If I'm starting a service on Labs that provides data to third-parties,
what would analytics recommend my easiest path is to getting request
logs into Hadoop?
We can’t do this into directly into production Analytics Cluster, since labs is firewalled off from production networks. However, a service like this would be intended to move to production eventually, yes? If so, then perhaps a beta Analytics Cluster would allow you to develop the methods needed to get data into Hadoop in Labs. Then the move into production would be simpler and already have Analytics Cluster support.

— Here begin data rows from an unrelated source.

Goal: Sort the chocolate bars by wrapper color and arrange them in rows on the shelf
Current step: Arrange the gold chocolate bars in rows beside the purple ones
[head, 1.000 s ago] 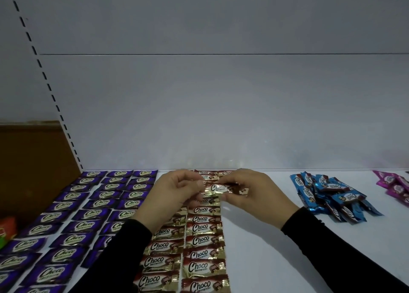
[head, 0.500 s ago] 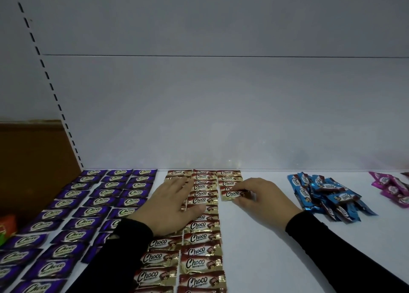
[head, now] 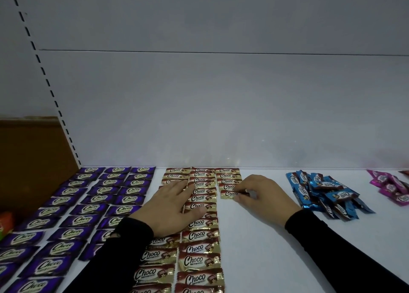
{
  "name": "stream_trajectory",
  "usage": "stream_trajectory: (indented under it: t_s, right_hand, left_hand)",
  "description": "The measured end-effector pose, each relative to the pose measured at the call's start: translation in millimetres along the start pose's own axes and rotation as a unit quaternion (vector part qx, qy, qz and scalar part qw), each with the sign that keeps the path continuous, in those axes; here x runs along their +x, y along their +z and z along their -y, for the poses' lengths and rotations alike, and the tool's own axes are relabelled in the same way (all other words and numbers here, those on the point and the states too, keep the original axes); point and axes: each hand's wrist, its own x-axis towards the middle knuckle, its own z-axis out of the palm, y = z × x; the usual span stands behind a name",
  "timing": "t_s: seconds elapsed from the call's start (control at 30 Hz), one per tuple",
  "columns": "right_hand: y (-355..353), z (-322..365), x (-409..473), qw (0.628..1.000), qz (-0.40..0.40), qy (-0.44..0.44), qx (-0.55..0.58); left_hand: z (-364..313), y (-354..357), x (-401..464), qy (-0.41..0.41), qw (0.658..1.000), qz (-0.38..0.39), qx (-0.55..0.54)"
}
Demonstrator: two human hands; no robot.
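near shelf: white flat shelf board point(head: 254, 248), bare on the near right, so there's room for the third row to run toward the viewer

purple rows: three rows of shiny purple Choco bars point(head: 73, 208) on the left, looks sorted already

gold rows: gold-and-brown foil Choco bars point(head: 199, 237) in the middle, two long rows plus a short third one at the far end

left hand: left hand point(head: 174, 206) lies flat with fingers spread over the two long gold rows, gripping nothing, I'd guess to pin them so they don't slide

right hand: right hand point(head: 263, 195) pinches the right end of a gold-and-brown bar point(head: 231, 194) lying on the shelf as the nearest piece of the short third row, probably squaring it up

unsorted: loose heap of blue-wrapped bars point(head: 327, 193) far right, pink-wrapped ones point(head: 391, 188) beyond at the edge, both waiting their turn
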Motion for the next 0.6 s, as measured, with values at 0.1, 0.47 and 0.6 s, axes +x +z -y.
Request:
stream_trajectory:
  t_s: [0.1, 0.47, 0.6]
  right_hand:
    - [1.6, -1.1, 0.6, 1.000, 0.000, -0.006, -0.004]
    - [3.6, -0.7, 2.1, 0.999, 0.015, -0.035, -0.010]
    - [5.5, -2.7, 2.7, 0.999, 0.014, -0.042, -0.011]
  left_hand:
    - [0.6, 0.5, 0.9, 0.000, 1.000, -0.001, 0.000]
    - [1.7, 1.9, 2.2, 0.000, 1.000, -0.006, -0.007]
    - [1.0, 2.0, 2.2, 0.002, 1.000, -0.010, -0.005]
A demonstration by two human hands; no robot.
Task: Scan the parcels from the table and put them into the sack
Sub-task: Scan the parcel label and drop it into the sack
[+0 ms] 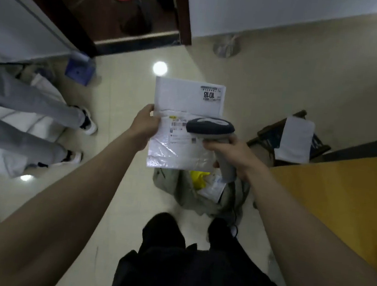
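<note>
Now the left hand (146,123) pinches the white parcel (185,123) by its left edge, thumb on top, the other fingers hidden behind it, holding it flat and face-up over the floor. Right hand (231,154) is wrapped round the handle of the scanner (210,127), whose head hovers right over the printed label (179,130), partly covering it. Best play here, I'd say: pull the scanner back a touch so the whole barcode sits in its beam, keep the parcel taut so the glossy wrap doesn't glare, and wait for the read before letting go. Directly below, between the parcel and the person's dark legs, lies the grey sack (177,189), mouth open with a yellow packet and other parcels inside, so the drop looks short and straight. Off to the right, the yellow table (342,197); beyond it a dark chair (269,131) carrying a white parcel. Shiny pale tiled floor (128,83), ceiling lights reflected in it. Another person's grey-trousered legs (32,109) stand on the left.
</note>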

2. Event Logging. We're making this scale arbitrarily by moving it to Kafka. Once that's done, we should be able to instrument pretty much anything with Event Logging
Dan, I’d like to not promise anything here at the moment. I think this effort will significantly increase our throughput, but I’m not willing to blame arbitrary scale. Unless we figure out a way to farm out and parallelize eventlogging processors in an easy way, scaling eventlogging even with Kafka to big data sizes will be cumbersome and manual.
Eventually I’d like to have a system that is bound by hardware and not architecture, but that is not well defined and still a long way off. We will see.

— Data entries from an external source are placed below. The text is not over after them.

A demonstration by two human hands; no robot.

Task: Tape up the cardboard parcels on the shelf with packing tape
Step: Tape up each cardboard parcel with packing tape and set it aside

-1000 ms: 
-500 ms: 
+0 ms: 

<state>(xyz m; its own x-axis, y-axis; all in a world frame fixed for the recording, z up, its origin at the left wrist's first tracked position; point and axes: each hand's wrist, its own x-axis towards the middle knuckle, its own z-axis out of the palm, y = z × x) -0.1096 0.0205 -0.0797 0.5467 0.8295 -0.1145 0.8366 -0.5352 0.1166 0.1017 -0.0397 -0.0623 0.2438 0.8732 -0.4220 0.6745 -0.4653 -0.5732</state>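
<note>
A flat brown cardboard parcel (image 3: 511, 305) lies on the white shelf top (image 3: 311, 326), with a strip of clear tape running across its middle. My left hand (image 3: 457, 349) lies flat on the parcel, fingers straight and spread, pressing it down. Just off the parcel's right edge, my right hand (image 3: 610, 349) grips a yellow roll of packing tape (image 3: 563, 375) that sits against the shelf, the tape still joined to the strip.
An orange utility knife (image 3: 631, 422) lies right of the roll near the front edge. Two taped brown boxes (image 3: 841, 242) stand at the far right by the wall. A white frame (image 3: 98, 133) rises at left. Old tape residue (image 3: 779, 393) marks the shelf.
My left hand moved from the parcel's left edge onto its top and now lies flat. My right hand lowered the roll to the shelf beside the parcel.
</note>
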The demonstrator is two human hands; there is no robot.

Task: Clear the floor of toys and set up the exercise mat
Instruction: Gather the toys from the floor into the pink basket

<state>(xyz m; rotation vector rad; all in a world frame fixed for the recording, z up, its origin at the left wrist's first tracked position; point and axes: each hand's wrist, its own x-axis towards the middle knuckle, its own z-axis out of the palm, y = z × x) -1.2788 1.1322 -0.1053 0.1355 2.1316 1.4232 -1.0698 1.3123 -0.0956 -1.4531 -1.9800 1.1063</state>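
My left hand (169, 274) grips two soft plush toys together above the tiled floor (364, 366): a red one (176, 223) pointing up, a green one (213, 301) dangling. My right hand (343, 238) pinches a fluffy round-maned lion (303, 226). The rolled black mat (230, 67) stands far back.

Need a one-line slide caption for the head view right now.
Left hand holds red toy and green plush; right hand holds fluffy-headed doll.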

But, Dan is right, eventlogging might be a good way to labs data into production Analytics Cluster, since any client can log via HTTP POSTs. We aren’t currently importing eventlogging data into the Analytcs Cluster, but one of the points of the almost finished eventlogging-kafka is to get this data into Hadoop, so that should happen soon.
The commitment has to be made on both sides. The teams building the services have to instrument them,
Agree. If you want HTTP requests to your services and those HTTP requests go through varnish, this will be very easy. If you want anything beyond that, the service developers will have to implement it.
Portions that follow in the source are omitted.